- _TASK TO COMPLETE_
Each line of the data must be reproduced as it appears.
-------
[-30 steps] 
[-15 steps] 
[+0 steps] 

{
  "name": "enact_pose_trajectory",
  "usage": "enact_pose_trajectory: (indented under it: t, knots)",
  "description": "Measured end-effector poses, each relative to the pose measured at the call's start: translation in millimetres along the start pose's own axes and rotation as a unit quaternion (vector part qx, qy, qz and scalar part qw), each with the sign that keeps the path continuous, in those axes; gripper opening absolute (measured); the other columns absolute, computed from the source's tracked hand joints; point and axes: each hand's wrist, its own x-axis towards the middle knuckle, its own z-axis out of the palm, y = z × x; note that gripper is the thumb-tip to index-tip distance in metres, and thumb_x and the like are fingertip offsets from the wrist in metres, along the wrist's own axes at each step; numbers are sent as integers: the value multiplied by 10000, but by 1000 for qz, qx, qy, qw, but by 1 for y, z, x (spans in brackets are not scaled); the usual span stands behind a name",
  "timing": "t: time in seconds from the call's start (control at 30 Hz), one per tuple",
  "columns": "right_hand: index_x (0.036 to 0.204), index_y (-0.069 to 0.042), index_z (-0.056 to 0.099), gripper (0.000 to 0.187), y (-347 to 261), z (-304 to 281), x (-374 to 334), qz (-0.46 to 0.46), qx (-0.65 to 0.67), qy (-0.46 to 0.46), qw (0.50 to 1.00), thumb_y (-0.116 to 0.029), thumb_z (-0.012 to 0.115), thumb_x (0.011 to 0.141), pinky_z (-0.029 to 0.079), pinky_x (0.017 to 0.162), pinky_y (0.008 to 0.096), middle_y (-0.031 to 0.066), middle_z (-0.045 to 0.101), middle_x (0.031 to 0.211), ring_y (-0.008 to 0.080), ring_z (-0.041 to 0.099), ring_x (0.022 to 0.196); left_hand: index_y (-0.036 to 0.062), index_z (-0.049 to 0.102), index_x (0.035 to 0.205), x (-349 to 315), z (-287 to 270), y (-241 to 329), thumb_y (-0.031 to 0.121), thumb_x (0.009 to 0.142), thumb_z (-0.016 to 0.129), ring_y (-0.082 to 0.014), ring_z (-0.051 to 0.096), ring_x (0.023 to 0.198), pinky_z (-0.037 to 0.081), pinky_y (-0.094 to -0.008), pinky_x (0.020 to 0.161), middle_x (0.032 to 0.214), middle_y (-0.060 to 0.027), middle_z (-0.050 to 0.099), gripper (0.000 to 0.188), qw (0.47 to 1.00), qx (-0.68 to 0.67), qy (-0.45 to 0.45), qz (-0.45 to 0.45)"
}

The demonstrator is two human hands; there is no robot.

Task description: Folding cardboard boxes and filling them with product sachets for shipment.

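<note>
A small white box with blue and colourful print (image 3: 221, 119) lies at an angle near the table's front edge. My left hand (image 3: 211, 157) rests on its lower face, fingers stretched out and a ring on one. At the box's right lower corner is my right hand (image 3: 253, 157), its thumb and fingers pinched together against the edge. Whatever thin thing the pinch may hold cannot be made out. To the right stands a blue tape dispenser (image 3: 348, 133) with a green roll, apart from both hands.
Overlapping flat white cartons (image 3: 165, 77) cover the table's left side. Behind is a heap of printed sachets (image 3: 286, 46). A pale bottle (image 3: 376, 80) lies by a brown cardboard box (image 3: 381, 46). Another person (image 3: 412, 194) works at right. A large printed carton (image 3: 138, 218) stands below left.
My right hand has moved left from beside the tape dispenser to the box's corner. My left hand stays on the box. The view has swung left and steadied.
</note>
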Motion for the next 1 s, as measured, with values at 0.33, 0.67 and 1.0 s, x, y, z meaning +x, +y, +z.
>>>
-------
- _RESULT OF THE TASK_
[-30 steps] 
[-15 steps] 
[+0 steps] 

{
  "name": "enact_pose_trajectory",
  "usage": "enact_pose_trajectory: (indented under it: t, knots)",
  "description": "Measured end-effector poses, each relative to the pose measured at the call's start: translation in millimetres along the start pose's own axes and rotation as a unit quaternion (vector part qx, qy, qz and scalar part qw), each with the sign that keeps the path continuous, in those axes; gripper opening absolute (measured); the other columns absolute, computed from the source's tracked hand joints; point and axes: each hand's wrist, its own x-axis towards the middle knuckle, its own z-axis out of the palm, y = z × x; note that gripper is the thumb-tip to index-tip distance in metres, and thumb_x and the like are fingertip offsets from the wrist in metres, along the wrist's own axes at each step; numbers are sent as integers: the value multiplied by 10000, but by 1000 for qz, qx, qy, qw, but by 1 for y, z, x (spans in brackets are not scaled); the usual span stands behind a name",
  "timing": "t: time in seconds from the call's start (control at 30 Hz), one per tuple",
  "columns": "right_hand: index_x (0.036 to 0.204), index_y (-0.069 to 0.042), index_z (-0.056 to 0.099), gripper (0.000 to 0.187), y (-347 to 261), z (-304 to 281), x (-374 to 334), qz (-0.46 to 0.46), qx (-0.65 to 0.67), qy (-0.46 to 0.46), qw (0.50 to 1.00), thumb_y (-0.116 to 0.029), thumb_z (-0.012 to 0.115), thumb_x (0.011 to 0.141), pinky_z (-0.029 to 0.079), pinky_x (0.017 to 0.162), pinky_y (0.008 to 0.096), middle_y (-0.031 to 0.066), middle_z (-0.045 to 0.101), middle_x (0.031 to 0.211), ring_y (-0.008 to 0.080), ring_z (-0.041 to 0.099), ring_x (0.022 to 0.196); left_hand: index_y (-0.036 to 0.062), index_z (-0.049 to 0.102), index_x (0.035 to 0.205), x (-349 to 315), z (-287 to 270), y (-241 to 329), thumb_y (-0.031 to 0.121), thumb_x (0.009 to 0.142), thumb_z (-0.016 to 0.129), ring_y (-0.082 to 0.014), ring_z (-0.051 to 0.096), ring_x (0.023 to 0.198), pinky_z (-0.037 to 0.081), pinky_y (-0.094 to -0.008), pinky_x (0.020 to 0.161), middle_x (0.032 to 0.214), middle_y (-0.060 to 0.027), middle_z (-0.050 to 0.099), gripper (0.000 to 0.188), qw (0.47 to 1.00), qx (-0.68 to 0.67), qy (-0.45 to 0.45), qz (-0.45 to 0.45)"
}

The demonstrator is two human hands; there is no robot.

Task description: Folding cardboard boxes and filling them with product sachets for shipment.

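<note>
A small white box with blue and colourful print (image 3: 221, 119) lies at an angle near the table's front edge. My left hand (image 3: 211, 157) rests on its lower face, fingers stretched out and a ring on one. At the box's right lower corner is my right hand (image 3: 253, 157), its thumb and fingers pinched together against the edge. Whatever thin thing the pinch may hold cannot be made out. To the right stands a blue tape dispenser (image 3: 348, 133) with a green roll, apart from both hands.
Overlapping flat white cartons (image 3: 165, 77) cover the table's left side. Behind is a heap of printed sachets (image 3: 286, 46). A pale bottle (image 3: 376, 80) lies by a brown cardboard box (image 3: 381, 46). Another person (image 3: 412, 194) works at right. A large printed carton (image 3: 138, 218) stands below left.
My right hand has moved left from beside the tape dispenser to the box's corner. My left hand stays on the box. The view has swung left and steadied.
</note>
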Motion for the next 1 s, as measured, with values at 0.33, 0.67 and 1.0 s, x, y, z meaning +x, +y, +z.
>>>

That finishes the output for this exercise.